Motivation

The motivation behind this experiment was to understand and visualize how VAPs behave normally under conditions of over expression of VAPA's and VAPB's respective wild types and P56S mutations. In addition to its normal behavior the desire of this experiment was to understand how VAPs behave with the presence and absence of the FFAT motif. Using Immunofluorescence allows for visual capture of diffusion of transmembrane proteins, proteins bound by the membrane, throughout the ER and Golgi apparatus in relation to the cell.

Procedure

In order to visualize this diffusion, Calreticulin and VAP-flag proteins were used as they both are "colocalized" in the cell when there is transport of transmembrane proteins from the ER to the Golgi.

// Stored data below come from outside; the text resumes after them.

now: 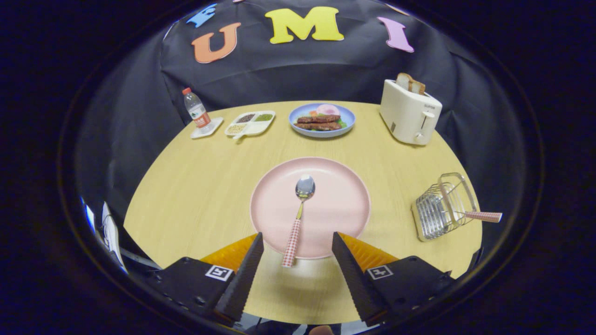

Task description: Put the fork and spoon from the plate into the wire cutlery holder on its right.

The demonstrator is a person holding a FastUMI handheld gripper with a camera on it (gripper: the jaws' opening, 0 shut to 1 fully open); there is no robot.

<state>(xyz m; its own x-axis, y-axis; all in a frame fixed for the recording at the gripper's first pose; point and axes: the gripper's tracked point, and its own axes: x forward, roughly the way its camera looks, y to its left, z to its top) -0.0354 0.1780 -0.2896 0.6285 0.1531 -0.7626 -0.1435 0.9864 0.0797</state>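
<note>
Fingers spread wide apart, gripping nothing, hovering over the near edge of the bench. Gripper lined up on the spoon: its checked handle end sits between the fingertips, touching neither, poking out past the near rim of the pink plate. Spoon bowl lies face up near plate centre, just ahead of the fingers. Wire cutlery holder sits to the right of the plate, well apart from it, beyond the right finger. A checked handle sticks out of the holder toward the right, probably the fork; its head can't be made out. Far side of the bench: water bottle on a small coaster, divided tray, blue plate of food, toaster with bread in it.
</note>
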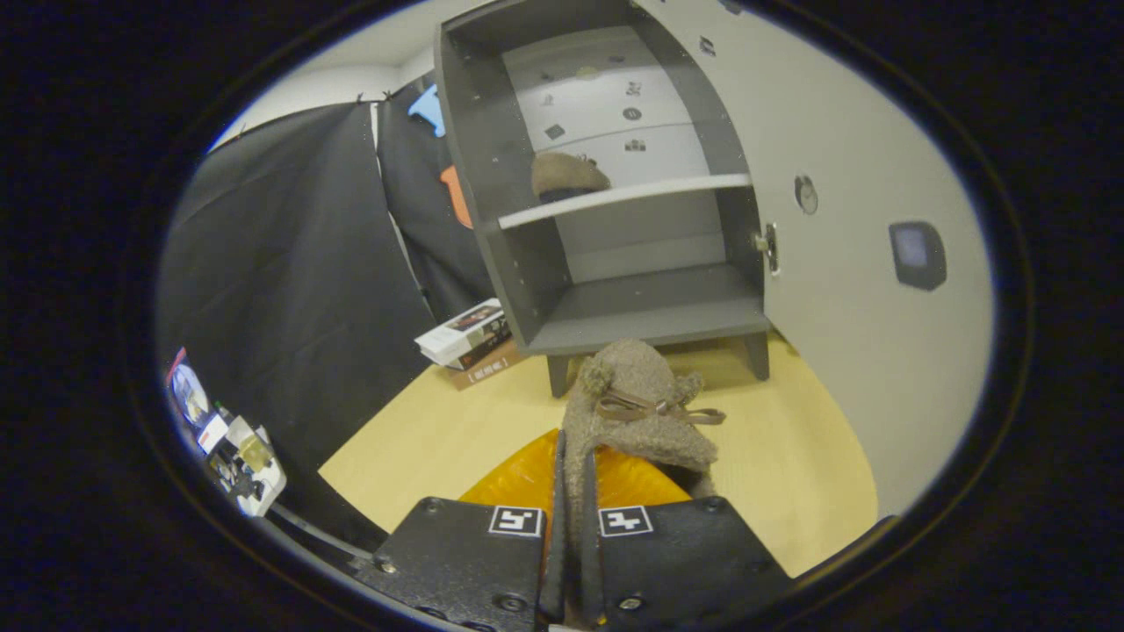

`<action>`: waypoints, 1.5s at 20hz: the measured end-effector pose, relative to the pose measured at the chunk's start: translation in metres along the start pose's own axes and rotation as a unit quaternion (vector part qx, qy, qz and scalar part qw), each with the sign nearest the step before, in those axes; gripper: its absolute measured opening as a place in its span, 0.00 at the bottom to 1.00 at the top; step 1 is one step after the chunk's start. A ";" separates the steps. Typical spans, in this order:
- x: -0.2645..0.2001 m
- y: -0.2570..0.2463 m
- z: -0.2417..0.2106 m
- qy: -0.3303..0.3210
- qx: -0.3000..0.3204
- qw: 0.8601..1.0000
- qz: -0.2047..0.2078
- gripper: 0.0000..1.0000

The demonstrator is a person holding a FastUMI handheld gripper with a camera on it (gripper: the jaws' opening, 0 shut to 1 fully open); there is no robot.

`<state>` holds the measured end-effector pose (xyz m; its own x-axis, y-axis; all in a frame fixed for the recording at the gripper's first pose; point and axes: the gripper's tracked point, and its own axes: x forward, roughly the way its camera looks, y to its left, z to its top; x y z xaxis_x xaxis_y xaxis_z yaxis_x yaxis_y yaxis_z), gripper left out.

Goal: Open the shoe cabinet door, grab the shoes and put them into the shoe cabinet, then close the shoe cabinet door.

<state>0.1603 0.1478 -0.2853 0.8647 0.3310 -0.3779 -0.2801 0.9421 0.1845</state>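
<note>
Gripper (pixel 572 491) clamped narrow on the edge of a fuzzy brown shoe (pixel 637 412), both fingers pressing it, toe pointing ahead, lifted over an orange mat (pixel 527 478). Beyond, the cabinet (pixel 615 307) stands open, door (pixel 861 263) swung right. Bottom shelf free; second shoe (pixel 566 175) already on the upper shelf (pixel 623 197). Books (pixel 465 338) left of it.

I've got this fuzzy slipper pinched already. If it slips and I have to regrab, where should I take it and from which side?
Regrab where the gripper is shut now: the thin rear collar of the fuzzy slipper, approached from behind the heel with a finger each side of the wall. That edge is narrow enough to pinch; the toe, beyond the bow, looks too bulky. This probably keeps the toe aimed at the open shoe cabinet.
</note>
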 end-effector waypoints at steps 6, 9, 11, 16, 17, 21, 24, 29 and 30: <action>-0.054 0.023 0.088 -0.076 -0.066 0.995 -0.011 0.10; -0.068 0.018 0.134 -0.105 -0.065 0.991 -0.047 0.11; -0.066 0.015 0.167 -0.120 -0.059 0.989 -0.056 0.10; -0.057 -0.010 0.247 -0.166 -0.104 0.971 -0.137 0.10; -0.052 -0.010 0.262 -0.172 -0.109 0.968 -0.145 0.10; -0.039 -0.002 0.296 -0.175 -0.106 0.968 -0.147 0.11; -0.018 0.008 0.314 -0.166 -0.085 0.973 -0.134 0.11; 0.047 -0.005 0.348 -0.160 -0.096 0.971 -0.152 0.10; 0.062 -0.013 0.353 -0.157 -0.093 0.970 -0.162 0.11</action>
<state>0.3646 0.1368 0.0087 0.9961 0.0115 -0.0876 -0.0181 0.9970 -0.0754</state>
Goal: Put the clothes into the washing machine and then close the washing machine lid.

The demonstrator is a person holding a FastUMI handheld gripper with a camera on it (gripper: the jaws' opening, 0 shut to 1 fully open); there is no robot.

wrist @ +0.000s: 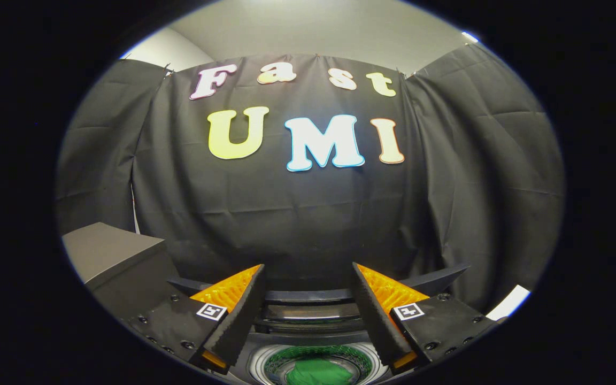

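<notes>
The gripper [308, 278] hangs above the washing machine [310, 326], its fingers [244, 310] spread wide with nothing between them. Below and between them, green clothes [318, 371] lie in the open drum. A grey box [110, 251] stands off to the left, against the booth's black cloth wall [308, 214].

Black cloth [308, 214] is hanging as the booth's wall, creasing in soft folds and wrapping around on both sides. Above it a pale grey ceiling [313, 27] is showing, evenly lit. A grey box-like cabinet [110, 251], possibly a side unit, is standing against the cloth on the left. A bright white strip [508, 302] is glaring low on the right.
</notes>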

The steps for Immunofluorescence:

1. Paraformaldehyde is used to fix the cells allowing cross-linkage of primary amines and stop all movement of proteins in cells

2. The cells are then permeabilized through use of the detergent Saponin, which punches holes in the cell to allow for entrance of anti-bodies

3. Junk Proteins (Goat serum + albumin) is used to block other cells from binding to fluorescence anti-bodies

4. Flag anti-bodies are attached to the beginning of the proteins of interest (VAPA/VAPB and Calreticulin)

• This is done as there aren't specific anti-bodies for fluorescence of every protein and/or it is more expensive to do so

5. Junk proteins are used again for additional binding

6. Secondary antibodies are binded to primary anti-bodies in order to enhance imaging and different colorways

7. Confocal Microscope is used for imaging

Results

VAPA WT -FFAT/+FFAT

• VAPA normally diffuses through the ER and Golgi allowing calreticulin and VAPA to move throughout the membrane

• In +FFAT calreticulin and VAPA are more spread out but have both left the ER

VAPA P56S -FFAT/+FFAT

• VAPA normally diffuses through the ER and Golgi allowing calreticulin and VAPA to move throughout the membrane

VAPB WT -FFAT/+FFAT

• VAPB normally diffuses through the ER and Golgi allowing calreticulin and VAPB to move throughout the membrane

• Some aggregation but not significant

VAPB P56S -FFAT

• Aggregates are formed within the ER

• VAPB is trapped in the ER

• Normal diffusion of VAPB does not happen

• Immobile obstacles in the ER membrane are present not allowing newly synthesized proteins to easily leave through ER exit sites

VAPB P56S +FFAT

• VAPB normally diffuses through the ER and Golgi allowing calreticulin and VAPB to move throughout the membrane

• Some aggregation but not significant

• Transmembrane proteins can't diffuse properly with expression of certain VAPs

Addition of FFAT helps in diffusion of VAPB P56S

Quantitative Analysis through Cell Segmentation

Motivation

The motivation behind this experiment was to quantify the result from the Immunofluorescence of VAPs and Calreticulin experiment. This was done in order to compare the percentage of cells that had aggregates in the ER

Procedure

The steps for quantifying the results of the Immunofluorescence of VAPs and Calreticulin experiment:

1. Image multiple cells to create a substantial sample pool

2. Use a software that will segment the cells breaking them into many parts of the whole

3. Break cells into regions containing proteins and regions not containing proteins

4. Calculate the percentage of cells with ER aggregate regions (segments > 300nm

Results

VAPA -FFAT/+FFAT does not contain any substantial aggregate regions

VAPB WT -FFAT/+FFAT does not contain any significant ER aggregates

VAPB P56S -FFAT amassed around 70% of cells having aggregates

VAPB P56S +FFAT reduced 70% to around 38% leading to discussion on the effect of the FFAT motif and ER aggregation

• FFAT motif helps in removing immobile obstacles by allowing MSP domain fold properly allowing for less aggregation

Table 1: The quantification of the Immunofluorescence experiment.